» Brief
Would you please copy the part of the material below that opens with the line containing "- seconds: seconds" and closes with the line containing "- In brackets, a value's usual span"? Copy it exactly, and only it.

» Given material
*** Block opens ***

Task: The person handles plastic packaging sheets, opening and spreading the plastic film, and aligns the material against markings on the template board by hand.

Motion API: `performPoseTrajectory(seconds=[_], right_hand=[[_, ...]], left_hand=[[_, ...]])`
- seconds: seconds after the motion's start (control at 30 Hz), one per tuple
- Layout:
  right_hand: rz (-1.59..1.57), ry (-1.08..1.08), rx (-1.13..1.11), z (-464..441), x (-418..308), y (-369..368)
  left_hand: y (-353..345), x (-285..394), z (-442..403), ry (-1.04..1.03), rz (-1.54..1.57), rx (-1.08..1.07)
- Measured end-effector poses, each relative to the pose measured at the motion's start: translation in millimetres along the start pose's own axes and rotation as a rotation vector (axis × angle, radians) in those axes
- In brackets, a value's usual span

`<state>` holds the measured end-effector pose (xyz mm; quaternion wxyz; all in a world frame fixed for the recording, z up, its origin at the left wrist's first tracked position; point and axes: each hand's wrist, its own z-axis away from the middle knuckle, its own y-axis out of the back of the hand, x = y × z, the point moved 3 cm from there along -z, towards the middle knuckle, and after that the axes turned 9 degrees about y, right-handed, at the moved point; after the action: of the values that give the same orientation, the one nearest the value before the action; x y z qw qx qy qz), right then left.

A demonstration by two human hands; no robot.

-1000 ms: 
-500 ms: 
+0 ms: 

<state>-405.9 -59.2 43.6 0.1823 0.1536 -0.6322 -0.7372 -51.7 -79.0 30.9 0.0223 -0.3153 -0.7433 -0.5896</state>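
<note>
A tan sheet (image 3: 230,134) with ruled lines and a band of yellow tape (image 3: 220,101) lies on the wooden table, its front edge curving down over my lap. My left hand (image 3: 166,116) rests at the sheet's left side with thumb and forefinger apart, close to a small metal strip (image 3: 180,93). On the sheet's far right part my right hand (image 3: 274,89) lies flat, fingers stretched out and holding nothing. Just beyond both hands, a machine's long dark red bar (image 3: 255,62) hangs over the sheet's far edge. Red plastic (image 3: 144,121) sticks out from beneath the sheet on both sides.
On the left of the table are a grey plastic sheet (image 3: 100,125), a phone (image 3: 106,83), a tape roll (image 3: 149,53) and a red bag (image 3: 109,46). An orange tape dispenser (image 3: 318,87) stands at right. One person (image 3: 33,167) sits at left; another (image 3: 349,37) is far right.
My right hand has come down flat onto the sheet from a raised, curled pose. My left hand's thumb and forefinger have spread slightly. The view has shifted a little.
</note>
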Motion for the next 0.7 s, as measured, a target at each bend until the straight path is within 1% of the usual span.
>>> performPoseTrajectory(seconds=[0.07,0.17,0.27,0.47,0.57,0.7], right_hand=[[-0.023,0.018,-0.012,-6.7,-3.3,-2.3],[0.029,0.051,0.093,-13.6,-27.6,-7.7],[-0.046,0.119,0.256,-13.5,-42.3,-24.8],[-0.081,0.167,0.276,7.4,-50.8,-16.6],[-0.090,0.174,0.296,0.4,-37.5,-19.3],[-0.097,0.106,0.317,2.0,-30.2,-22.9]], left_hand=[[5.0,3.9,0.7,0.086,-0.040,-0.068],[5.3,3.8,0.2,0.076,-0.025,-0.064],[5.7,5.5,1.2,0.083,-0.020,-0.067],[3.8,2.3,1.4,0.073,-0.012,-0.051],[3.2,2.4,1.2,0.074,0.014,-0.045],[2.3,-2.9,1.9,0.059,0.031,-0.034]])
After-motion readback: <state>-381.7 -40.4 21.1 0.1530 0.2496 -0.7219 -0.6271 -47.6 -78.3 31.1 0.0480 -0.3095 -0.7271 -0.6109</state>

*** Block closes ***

» Problem solution
- seconds: seconds after the motion's start (control at 30 Hz), one per tuple
- Layout:
  right_hand: rz (-1.59..1.57), ry (-1.08..1.08), rx (-1.13..1.11), z (-464..441), x (-418..308), y (-369..368)
  left_hand: y (-353..345), x (-285..394), z (-442..403), ry (-1.04..1.03), rz (-1.54..1.57), rx (-1.08..1.07)
- Measured end-effector poses, each relative to the pose measured at the motion's start: translation in millimetres along the start pose's own axes and rotation as a rotation vector (axis × angle, radians) in those axes
- In brackets, a value's usual span

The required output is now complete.